§ **The problem**
Please write out word for word the opening lines of the material, including the line with "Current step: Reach" as the last.

§ **Dataset extract**
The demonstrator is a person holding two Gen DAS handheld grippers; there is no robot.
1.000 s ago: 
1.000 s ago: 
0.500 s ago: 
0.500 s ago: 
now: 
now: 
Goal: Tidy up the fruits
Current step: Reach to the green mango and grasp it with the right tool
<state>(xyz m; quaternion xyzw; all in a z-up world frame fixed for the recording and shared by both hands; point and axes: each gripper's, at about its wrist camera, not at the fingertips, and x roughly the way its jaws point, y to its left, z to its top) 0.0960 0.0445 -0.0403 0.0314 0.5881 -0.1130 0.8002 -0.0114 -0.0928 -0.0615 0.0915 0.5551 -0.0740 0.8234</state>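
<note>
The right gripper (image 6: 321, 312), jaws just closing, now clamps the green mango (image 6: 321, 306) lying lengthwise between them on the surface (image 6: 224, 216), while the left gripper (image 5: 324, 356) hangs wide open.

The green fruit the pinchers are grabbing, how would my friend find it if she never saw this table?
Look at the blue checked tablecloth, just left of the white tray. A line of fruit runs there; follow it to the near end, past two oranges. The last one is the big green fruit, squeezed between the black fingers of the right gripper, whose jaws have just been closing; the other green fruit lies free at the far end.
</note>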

§ **Answer to this problem**
The demonstrator is a person holding two Gen DAS handheld grippers; there is no robot.
1.000 s ago: 
1.000 s ago: 
0.500 s ago: 
0.500 s ago: 
now: 
now: 
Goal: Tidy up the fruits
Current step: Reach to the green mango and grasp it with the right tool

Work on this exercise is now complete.